I think ecohydrology is an interdisciplinary science to understand water and ecosystem interactions, and how those interactions will affect human society under climate change.
What are your undergraduate and graduate degrees in?
My undergraduate degree is in Geodesy and Cartography (North China Institute of Science and Technology) and my graduate degrees are in Geodesy and Cartography (China University of Mining and Technology) and Geographic Information System (University of Chinese Academy of Sciences).
How did you arrive at working in/thinking about ecohydrology?
I have the opportunity and passion to pursue a career in ecohydrology in large part thanks to my advisor Dr. Lixin Wang. Before joining his group, I did not know much about ecohydrology. When working with Dr. Wang, I was not only introduced to this field but the importance of ecohydrology and how I can use advanced techniques to explore important ecohydrological research questions.
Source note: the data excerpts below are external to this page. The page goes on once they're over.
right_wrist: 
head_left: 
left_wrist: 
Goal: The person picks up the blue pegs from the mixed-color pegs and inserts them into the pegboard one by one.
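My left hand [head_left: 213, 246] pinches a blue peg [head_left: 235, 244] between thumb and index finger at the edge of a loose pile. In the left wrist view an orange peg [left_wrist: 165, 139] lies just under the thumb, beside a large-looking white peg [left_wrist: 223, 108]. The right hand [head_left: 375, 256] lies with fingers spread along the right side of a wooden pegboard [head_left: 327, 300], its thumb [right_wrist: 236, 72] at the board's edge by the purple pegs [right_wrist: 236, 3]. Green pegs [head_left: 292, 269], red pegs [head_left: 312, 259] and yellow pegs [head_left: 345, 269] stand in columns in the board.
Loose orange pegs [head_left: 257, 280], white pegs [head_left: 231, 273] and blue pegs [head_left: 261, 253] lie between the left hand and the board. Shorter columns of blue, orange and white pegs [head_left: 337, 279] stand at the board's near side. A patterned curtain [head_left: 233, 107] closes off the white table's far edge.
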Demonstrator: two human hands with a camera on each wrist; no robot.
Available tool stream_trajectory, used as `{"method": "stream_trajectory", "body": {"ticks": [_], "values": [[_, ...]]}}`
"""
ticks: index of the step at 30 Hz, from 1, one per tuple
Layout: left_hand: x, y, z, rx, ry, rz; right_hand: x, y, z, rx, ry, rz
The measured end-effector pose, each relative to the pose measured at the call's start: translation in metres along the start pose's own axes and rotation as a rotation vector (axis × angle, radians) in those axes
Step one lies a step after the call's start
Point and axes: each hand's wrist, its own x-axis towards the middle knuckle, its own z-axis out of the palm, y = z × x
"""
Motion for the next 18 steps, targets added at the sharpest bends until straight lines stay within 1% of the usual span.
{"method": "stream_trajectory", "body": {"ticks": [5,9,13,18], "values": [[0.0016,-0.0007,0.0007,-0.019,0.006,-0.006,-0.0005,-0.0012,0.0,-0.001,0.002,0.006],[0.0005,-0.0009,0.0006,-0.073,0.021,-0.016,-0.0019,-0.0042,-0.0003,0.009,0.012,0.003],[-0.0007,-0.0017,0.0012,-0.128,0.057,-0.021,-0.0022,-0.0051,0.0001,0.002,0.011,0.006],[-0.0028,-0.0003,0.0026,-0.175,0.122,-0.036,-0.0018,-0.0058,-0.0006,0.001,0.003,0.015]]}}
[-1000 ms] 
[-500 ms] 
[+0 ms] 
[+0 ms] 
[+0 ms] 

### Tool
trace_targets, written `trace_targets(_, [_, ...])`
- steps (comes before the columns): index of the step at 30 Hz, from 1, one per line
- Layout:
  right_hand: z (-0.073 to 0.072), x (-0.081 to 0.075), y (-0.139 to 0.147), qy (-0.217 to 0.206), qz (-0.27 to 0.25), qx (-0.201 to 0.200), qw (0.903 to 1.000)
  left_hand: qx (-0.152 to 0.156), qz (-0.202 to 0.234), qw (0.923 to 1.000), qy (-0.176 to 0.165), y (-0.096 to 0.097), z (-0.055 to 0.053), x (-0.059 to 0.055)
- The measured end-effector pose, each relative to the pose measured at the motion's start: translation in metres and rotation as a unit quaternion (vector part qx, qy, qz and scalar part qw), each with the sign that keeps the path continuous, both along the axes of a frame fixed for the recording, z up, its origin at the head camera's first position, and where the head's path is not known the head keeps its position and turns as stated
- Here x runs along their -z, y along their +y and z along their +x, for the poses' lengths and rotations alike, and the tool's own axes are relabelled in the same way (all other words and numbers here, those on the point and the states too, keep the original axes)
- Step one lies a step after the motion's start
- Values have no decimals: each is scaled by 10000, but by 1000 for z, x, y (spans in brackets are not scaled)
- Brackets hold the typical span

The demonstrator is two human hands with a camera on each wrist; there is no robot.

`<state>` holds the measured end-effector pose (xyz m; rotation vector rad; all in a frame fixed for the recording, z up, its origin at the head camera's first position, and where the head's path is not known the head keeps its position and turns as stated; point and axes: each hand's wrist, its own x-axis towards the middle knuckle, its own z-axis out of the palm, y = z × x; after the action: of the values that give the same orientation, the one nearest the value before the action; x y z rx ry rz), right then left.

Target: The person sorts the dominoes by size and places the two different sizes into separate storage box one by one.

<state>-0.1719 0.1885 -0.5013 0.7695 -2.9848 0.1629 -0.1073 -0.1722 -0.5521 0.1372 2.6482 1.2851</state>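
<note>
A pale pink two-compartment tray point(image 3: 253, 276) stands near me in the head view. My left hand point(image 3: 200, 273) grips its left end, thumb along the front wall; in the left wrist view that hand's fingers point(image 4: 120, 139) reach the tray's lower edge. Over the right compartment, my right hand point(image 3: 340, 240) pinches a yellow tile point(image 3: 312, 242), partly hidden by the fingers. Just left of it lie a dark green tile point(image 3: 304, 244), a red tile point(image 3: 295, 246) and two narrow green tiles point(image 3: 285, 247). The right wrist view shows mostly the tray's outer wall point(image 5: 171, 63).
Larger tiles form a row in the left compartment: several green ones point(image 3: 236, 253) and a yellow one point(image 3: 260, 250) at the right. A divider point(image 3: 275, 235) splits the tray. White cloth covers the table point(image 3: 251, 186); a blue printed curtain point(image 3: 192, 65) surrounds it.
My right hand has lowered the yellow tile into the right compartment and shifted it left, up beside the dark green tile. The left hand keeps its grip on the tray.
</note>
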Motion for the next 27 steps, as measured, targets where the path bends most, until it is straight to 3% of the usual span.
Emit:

What do you see as an important emerging area of ecohydrology?
I think the impacts of extreme drought events (compound with heatwave) and wildfire on ecosystem and their predictions are urgent area of ecohydrology.
Do you have a favorite ecohydrology paper? Describe/explain.
I really admire the publication “Palmer, W. C. (1965). Meteorological drought (Vol. 30). US Department of Commerce, Weather Bureau.”. It was written more than half century ago, but the ideas and conceptions still keep inspire many people including me. The Palmer Drought Severity Index (PDSI) is still one of the most widely used drought indicators today.
What do you do for fun (apart from ecohydrology)?
I enjoy outdoor sports, such as running, tennis, and fishing. Traveling to all the small and big towns is always fun too.